TASK GOAL: This exercise requires an exact output of the listing, images omitted.

◇ ◇ ◇ ◇ ◇ ◇ ◇

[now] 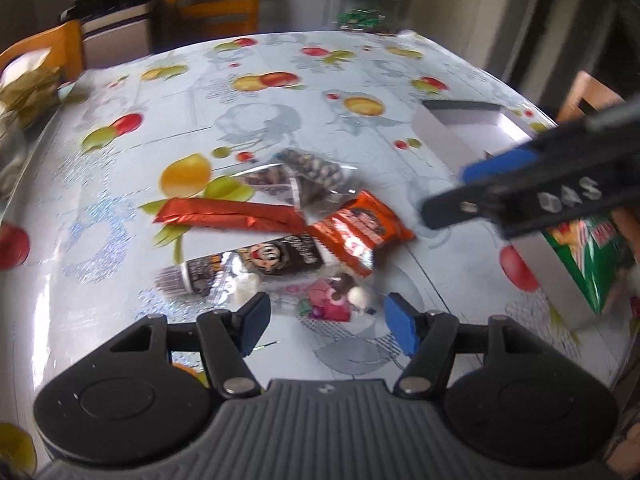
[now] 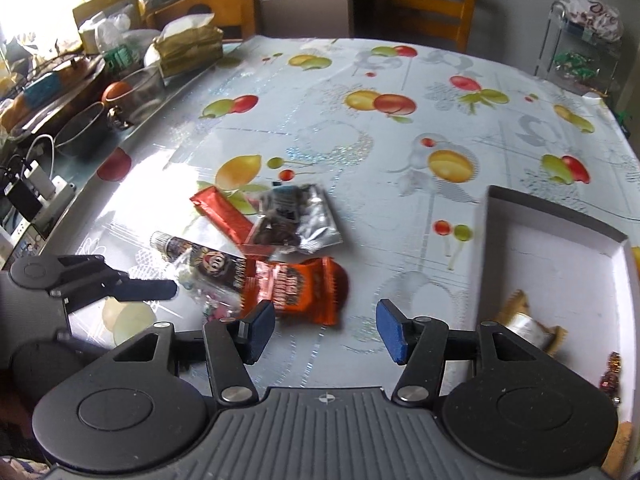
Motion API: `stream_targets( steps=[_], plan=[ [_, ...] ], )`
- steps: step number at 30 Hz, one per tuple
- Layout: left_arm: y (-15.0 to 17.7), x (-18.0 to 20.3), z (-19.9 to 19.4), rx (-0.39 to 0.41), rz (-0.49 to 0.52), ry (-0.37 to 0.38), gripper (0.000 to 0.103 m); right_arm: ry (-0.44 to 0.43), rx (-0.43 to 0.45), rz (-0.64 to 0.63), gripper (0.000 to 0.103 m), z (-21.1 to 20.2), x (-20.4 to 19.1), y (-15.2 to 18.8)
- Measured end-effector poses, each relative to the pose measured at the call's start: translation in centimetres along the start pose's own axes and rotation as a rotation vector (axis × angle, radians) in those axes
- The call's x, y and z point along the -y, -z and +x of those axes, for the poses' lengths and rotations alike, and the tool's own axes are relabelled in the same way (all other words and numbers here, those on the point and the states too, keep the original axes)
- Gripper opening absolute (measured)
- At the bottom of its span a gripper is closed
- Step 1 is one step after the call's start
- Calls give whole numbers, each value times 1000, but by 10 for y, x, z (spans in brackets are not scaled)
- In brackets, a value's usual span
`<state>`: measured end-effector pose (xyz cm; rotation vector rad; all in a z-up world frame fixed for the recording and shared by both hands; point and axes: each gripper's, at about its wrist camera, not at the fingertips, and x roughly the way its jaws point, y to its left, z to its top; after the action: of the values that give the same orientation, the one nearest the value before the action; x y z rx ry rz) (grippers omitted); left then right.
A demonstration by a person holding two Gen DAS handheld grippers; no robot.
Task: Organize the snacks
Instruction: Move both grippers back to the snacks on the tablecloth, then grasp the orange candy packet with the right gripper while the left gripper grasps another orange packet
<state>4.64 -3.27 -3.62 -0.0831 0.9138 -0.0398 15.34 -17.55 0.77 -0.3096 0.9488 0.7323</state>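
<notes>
Both tongs stand apart w/ nothing between the pads: left gripper hangs over the near edge of the snack pile, right gripper just short of the orange packet.

Risks, near to far: the pink candy bag sits part-hidden under the tiger wrapper, so a grab there could catch two wrappers at once or drag the pile. The foil is glossy and so is the tablecloth; a shallow pinch prob. skids the packet away. The two grippers are close, so they could bump over the pile. Further back the long red bar and clear nut bag overlap, same snag.

Containers: white box to the right, well apart from the pile, holds a clear-wrapped biscuit, a green packet and something small and dark I can't identify; mostly bare otherwise.
</notes>
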Motion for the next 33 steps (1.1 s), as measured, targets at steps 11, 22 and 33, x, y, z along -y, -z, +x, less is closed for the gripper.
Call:
stream_targets(
  steps=[11,22,33],
  plan=[
    [-4,8,12,16,55,46,63,4,-31,4,57,15,-7,-10],
    [-9,10,30,-6,93,67,52,12,-48,1,58,19,-5,-11],
    [-6,15,33,-5,180,54,42,2,-64,8,58,29,-5,-14]
  ],
)
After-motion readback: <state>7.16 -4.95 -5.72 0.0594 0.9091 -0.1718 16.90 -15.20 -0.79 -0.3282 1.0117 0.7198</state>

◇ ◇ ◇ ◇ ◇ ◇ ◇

REPLY:
[now] 
[now] 
Motion API: `stream_targets( steps=[_], plan=[ [_, ...] ], )`
- steps: step number at 30 Hz, one per tuple
- Layout: left_arm: y (-15.0 to 17.7), x (-18.0 to 20.3), z (-19.9 to 19.4), rx (-0.39 to 0.41), rz (-0.49 to 0.52), ry (-0.37 to 0.38), gripper (0.000 to 0.103 m); right_arm: ry (-0.44 to 0.43), rx (-0.43 to 0.45), rz (-0.64 to 0.63), gripper (0.000 to 0.103 m), z (-21.1 to 20.2), x (-20.4 to 19.1), y (-15.2 to 18.8)
- Measured end-effector poses, each relative to the pose measured at the call's start: translation in centimetres along the start pose's own axes and rotation as a rotation vector (axis × angle, radians) in those axes
- The call's x, y and z point along the -y, -z and +x of those axes, for the poses' lengths and rotations alike, and the tool's own axes are relabelled in the same way (all other words and numbers here, those on the point and the states too, keep the original axes)
- Gripper opening absolute (measured)
- At the bottom of its span a gripper is closed
- Step 1 is one step after the call's start
- Calls give whole numbers, each value times 1000, but by 10 for y, x, z (spans in brackets are not scaled)
- In brackets, a value's usual span
`<state>`: measured end-effector pose (xyz cm; rotation vector rad; all in a z-up world frame fixed for the recording and shared by both hands; point and axes: each gripper's, at about its wrist camera, not at the fingertips, and x roughly the way its jaws point, y to its left, z to its top; after the action: of the values that give the same orientation, the one nearest the value before the action; x y z rx ry rz) (grippers omitted); left then right.
A demonstration by a person holding two Gen DAS handheld grippers; no robot.
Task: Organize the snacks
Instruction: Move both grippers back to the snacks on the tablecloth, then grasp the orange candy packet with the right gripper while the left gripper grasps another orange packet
<state>4.64 -3.27 -3.62 -0.0831 0.9138 -0.0398 15.34 -17.55 0.77 -0.3096 0.9488 0.7323</state>
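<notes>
Both tongs stand apart w/ nothing between the pads: left gripper hangs over the near edge of the snack pile, right gripper just short of the orange packet.

Risks, near to far: the pink candy bag sits part-hidden under the tiger wrapper, so a grab there could catch two wrappers at once or drag the pile. The foil is glossy and so is the tablecloth; a shallow pinch prob. skids the packet away. The two grippers are close, so they could bump over the pile. Further back the long red bar and clear nut bag overlap, same snag.

Containers: white box to the right, well apart from the pile, holds a clear-wrapped biscuit, a green packet and something small and dark I can't identify; mostly bare otherwise.
</notes>
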Motion for the next 33 steps (1.1 s), as measured, targets at steps 11, 22 and 33, x, y, z along -y, -z, +x, less is closed for the gripper.
Call:
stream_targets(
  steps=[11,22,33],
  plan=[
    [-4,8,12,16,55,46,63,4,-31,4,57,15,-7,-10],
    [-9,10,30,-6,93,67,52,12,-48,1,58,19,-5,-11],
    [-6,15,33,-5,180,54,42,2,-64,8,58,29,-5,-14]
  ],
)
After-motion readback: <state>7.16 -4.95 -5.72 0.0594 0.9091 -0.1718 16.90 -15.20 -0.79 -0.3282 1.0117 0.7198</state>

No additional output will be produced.